Illicit sales of fake negative Covid-19 test results are becoming more widespread as criminals look to profit from travel restrictions imposed during the pandemic, according to Europol.
The EU’s law enforcement agency on Monday reported an increase in cases of fraudulent Covid-19 test certificates being sold to travelers. It comes as an increasing number of countries in the European Union and beyond oblige travelers to present a negative coronavirus test in order to be allowed entry, when travelling from a high-risk area.
In its latest Early Warning Notification, which Europol issues to alert EU member states of new or increasingly prevalent forms of criminal activity, the agency said the latest case of this crime had been detected in Luton Airport in the U.K., where a man was arrested trying to sell false coronavirus test results. Elsewhere in the U.K., fraudsters were caught selling bogus Covid-19 test documents for £100 ($137).
There had also been earlier reports of similar activity in other European countries.
A forgery ring at Charles de Gaulle Airport in Paris, for example, was “dismantled” after being found selling forged negative test results to passengers, Europol said.

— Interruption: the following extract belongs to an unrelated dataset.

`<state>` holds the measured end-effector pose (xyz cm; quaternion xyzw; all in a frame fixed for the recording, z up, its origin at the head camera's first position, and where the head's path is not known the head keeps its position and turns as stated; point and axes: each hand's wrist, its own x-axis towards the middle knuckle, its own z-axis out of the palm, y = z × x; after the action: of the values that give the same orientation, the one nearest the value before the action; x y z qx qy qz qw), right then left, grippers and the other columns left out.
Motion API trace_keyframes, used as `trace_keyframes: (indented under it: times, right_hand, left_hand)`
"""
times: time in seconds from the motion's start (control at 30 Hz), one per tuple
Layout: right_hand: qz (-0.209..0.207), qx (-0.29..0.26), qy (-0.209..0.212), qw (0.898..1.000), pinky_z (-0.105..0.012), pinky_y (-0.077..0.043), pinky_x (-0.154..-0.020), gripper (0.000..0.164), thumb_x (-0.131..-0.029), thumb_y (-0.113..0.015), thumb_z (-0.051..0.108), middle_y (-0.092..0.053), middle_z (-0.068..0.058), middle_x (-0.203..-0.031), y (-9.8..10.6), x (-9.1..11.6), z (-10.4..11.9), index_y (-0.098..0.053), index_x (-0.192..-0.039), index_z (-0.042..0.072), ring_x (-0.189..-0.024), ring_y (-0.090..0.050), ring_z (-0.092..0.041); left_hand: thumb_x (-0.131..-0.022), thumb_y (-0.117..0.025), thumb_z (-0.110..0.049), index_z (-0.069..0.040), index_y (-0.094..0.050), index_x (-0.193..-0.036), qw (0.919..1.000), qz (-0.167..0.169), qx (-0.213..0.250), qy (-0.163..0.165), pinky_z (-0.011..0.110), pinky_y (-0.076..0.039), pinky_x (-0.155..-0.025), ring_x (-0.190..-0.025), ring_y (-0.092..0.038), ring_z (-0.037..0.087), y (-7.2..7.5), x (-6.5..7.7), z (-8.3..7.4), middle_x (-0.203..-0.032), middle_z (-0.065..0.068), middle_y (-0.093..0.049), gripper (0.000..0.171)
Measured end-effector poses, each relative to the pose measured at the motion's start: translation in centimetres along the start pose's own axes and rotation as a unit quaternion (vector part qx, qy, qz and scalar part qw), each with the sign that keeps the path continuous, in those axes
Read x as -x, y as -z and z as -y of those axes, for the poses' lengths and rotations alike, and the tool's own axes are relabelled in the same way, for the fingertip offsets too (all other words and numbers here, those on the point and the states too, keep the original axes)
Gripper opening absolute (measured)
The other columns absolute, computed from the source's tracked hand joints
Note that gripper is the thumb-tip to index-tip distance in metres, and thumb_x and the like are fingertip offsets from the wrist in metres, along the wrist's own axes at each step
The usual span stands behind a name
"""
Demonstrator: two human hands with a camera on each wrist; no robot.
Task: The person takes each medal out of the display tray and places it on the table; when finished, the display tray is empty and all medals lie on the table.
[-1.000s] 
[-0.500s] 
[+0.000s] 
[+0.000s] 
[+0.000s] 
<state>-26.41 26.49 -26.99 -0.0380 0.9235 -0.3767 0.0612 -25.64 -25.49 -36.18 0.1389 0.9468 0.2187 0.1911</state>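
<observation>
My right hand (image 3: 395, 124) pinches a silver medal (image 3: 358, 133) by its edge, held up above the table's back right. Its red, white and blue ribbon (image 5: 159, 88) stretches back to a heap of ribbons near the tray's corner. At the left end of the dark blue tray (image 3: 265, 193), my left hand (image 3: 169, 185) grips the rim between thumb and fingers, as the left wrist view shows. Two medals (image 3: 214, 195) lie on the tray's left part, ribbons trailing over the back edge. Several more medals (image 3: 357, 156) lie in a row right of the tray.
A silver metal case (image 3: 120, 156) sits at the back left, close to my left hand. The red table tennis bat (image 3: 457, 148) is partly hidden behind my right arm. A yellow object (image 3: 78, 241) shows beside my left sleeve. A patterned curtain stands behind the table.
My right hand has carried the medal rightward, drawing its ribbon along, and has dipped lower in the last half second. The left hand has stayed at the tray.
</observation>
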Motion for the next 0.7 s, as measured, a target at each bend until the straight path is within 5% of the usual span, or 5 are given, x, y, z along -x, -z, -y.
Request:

The amount charged for the fake test documents ranged between 150-300 euros ($181-$363).
Another fraudster was apprehended in Spain for selling false negative test certificates on the internet for 40 euros, and in the Netherlands, scammers were discovered selling fake negative test results for 50-60 euros through messaging apps.

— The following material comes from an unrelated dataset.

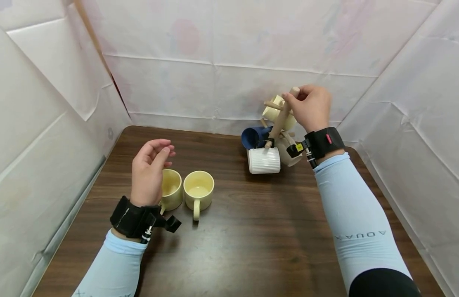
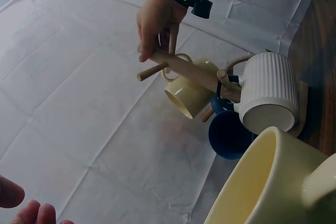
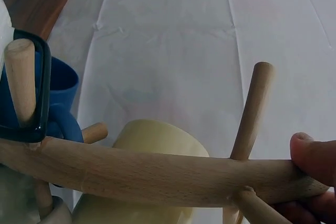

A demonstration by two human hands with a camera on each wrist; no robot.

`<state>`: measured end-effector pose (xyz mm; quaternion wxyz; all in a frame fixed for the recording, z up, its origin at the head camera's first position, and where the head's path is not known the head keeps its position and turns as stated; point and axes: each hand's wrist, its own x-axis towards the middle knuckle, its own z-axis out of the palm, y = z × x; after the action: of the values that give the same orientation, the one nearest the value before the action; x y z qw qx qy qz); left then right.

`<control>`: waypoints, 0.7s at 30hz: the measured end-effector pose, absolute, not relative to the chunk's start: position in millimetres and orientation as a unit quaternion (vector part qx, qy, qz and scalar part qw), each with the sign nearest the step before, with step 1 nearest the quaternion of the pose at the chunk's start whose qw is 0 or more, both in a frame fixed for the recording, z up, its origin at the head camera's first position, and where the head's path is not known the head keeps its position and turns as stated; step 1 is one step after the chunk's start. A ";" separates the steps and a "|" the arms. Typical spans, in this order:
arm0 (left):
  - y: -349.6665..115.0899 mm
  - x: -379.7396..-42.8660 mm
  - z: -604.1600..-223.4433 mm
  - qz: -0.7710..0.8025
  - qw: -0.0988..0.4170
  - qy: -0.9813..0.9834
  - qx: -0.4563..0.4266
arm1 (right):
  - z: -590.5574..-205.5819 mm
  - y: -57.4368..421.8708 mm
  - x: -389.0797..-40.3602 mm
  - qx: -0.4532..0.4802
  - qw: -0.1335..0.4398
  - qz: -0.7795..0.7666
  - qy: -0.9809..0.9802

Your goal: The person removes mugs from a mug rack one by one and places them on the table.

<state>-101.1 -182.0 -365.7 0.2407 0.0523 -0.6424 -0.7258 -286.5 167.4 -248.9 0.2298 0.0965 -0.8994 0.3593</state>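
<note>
My right hand (image 1: pixel 313 108) holds the top of a wooden mug tree (image 1: pixel 282 117), thumb and fingers about its post. Hanging on its pegs are a pale yellow mug (image 2: pixel 190 94), a blue mug (image 1: pixel 251 138) and a ribbed white mug (image 1: pixel 264 161) beside a dark handle loop. A greyish mug (image 1: pixel 284 149) sits low on the right, partly behind the wrist camera. My left hand (image 1: pixel 147 175), fingers loosely bent and holding nothing, hovers by two yellow mugs on the table. It partly covers the left yellow mug (image 1: pixel 171 190); the right yellow mug (image 1: pixel 198 185) stands upright, handle towards me.
The dark wooden table (image 1: pixel 233 243) is bounded by a pale sheet-covered back wall (image 1: pixel 214 90) and similar side walls. The mug tree stands near the table's back edge, right of centre. A bare upper peg (image 3: pixel 253 111) sticks out from its post.
</note>
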 end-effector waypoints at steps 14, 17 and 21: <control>-169.9 -115.9 -362.2 -0.732 0.226 -0.642 0.032 | -242.4 189.9 -282.5 0.137 0.197 0.367 -0.899; -168.1 -117.5 -362.2 -0.732 0.219 -0.645 0.031 | -240.8 192.9 -284.0 0.136 0.187 0.375 -0.898; -167.4 -117.6 -362.1 -0.726 0.212 -0.653 0.030 | -238.7 195.1 -284.1 0.140 0.173 0.377 -0.899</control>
<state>-117.6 -167.4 -362.1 0.2121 0.0297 -0.6530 -0.7264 -284.1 195.1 -238.7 0.1732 0.1396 -0.8990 0.3772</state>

“As long as travel restrictions remain in place due to the Covid-19 situation, it is highly likely that production and sales of fake test certificates will prevail,” Europol added.
“Given the widespread technological means available, in the form of high quality printers and different software, fraudsters are able to produce high-quality counterfeit, forged or fake documents.”
Fake test results are just one example of a range of fraudulent activity that has emerged during the pandemic. Fake coronavirus testing kits have been sold and online scams have risen during the health crisis, with criminals exploiting millions of people now working from home.
Other criminals have looked to take advantage of government programs to support people during the pandemic, such as furlough payment schemes. Last September, Britain’s tax office said it believed that up to £3.5 billion in payments could have been fraudulently claimed, or paid out in error, as part of the U.K.’s jobs retention scheme.